* **Record set**
.....

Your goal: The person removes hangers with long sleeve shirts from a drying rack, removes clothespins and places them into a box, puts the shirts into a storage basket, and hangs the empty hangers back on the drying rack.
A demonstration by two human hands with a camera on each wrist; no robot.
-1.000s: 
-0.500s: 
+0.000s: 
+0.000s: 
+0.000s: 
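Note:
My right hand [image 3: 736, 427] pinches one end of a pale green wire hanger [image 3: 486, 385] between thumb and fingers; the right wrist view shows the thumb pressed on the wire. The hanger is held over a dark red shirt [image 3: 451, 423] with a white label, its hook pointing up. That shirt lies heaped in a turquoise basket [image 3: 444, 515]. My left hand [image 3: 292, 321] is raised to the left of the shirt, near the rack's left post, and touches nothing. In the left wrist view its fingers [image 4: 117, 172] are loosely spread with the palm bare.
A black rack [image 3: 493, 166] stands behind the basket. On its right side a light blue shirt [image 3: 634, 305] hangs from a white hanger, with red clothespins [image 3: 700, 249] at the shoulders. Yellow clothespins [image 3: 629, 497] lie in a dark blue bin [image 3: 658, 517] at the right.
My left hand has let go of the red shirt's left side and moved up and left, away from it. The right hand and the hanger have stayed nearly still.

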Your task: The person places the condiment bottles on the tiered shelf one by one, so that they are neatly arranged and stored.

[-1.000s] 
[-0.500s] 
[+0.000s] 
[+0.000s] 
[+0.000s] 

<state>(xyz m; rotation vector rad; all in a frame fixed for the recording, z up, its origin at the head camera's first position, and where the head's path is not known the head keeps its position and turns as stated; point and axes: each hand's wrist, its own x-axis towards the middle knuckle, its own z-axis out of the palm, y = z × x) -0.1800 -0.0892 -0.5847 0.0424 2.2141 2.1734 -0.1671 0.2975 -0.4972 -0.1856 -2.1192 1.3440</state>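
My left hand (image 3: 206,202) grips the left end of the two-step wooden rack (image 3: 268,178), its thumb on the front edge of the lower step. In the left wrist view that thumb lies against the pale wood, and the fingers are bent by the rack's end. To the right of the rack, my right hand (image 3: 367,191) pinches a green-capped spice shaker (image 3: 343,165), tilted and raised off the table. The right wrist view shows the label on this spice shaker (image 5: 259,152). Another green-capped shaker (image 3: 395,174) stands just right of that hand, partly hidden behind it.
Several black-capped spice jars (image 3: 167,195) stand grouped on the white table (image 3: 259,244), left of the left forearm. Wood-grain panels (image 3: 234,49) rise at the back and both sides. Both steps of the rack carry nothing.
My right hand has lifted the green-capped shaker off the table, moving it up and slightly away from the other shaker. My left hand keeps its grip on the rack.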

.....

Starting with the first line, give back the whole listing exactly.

* **The answer**
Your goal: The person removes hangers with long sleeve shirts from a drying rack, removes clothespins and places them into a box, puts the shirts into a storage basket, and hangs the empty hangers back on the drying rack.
A demonstration by two human hands with a camera on each wrist; no robot.
-1.000s: 
-0.500s: 
+0.000s: 
+0.000s: 
+0.000s: 
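Note:
My right hand [image 3: 736, 427] pinches one end of a pale green wire hanger [image 3: 486, 385] between thumb and fingers; the right wrist view shows the thumb pressed on the wire. The hanger is held over a dark red shirt [image 3: 451, 423] with a white label, its hook pointing up. That shirt lies heaped in a turquoise basket [image 3: 444, 515]. My left hand [image 3: 292, 321] is raised to the left of the shirt, near the rack's left post, and touches nothing. In the left wrist view its fingers [image 4: 117, 172] are loosely spread with the palm bare.
A black rack [image 3: 493, 166] stands behind the basket. On its right side a light blue shirt [image 3: 634, 305] hangs from a white hanger, with red clothespins [image 3: 700, 249] at the shoulders. Yellow clothespins [image 3: 629, 497] lie in a dark blue bin [image 3: 658, 517] at the right.
My left hand has let go of the red shirt's left side and moved up and left, away from it. The right hand and the hanger have stayed nearly still.
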
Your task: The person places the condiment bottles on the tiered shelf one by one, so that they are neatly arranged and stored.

[-1.000s] 
[-0.500s] 
[+0.000s] 
[+0.000s] 
[+0.000s] 

<state>(xyz m; rotation vector rad; all in a frame fixed for the recording, z up, its origin at the head camera's first position, and where the head's path is not known the head keeps its position and turns as stated; point and axes: each hand's wrist, its own x-axis towards the middle knuckle, its own z-axis out of the palm, y = z × x) -0.1800 -0.0892 -0.5847 0.0424 2.2141 2.1734 -0.1671 0.2975 -0.4972 -0.1856 -2.1192 1.3440</state>
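My left hand (image 3: 206,202) grips the left end of the two-step wooden rack (image 3: 268,178), its thumb on the front edge of the lower step. In the left wrist view that thumb lies against the pale wood, and the fingers are bent by the rack's end. To the right of the rack, my right hand (image 3: 367,191) pinches a green-capped spice shaker (image 3: 343,165), tilted and raised off the table. The right wrist view shows the label on this spice shaker (image 5: 259,152). Another green-capped shaker (image 3: 395,174) stands just right of that hand, partly hidden behind it.
Several black-capped spice jars (image 3: 167,195) stand grouped on the white table (image 3: 259,244), left of the left forearm. Wood-grain panels (image 3: 234,49) rise at the back and both sides. Both steps of the rack carry nothing.
My right hand has lifted the green-capped shaker off the table, moving it up and slightly away from the other shaker. My left hand keeps its grip on the rack.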

The answer requires nothing further.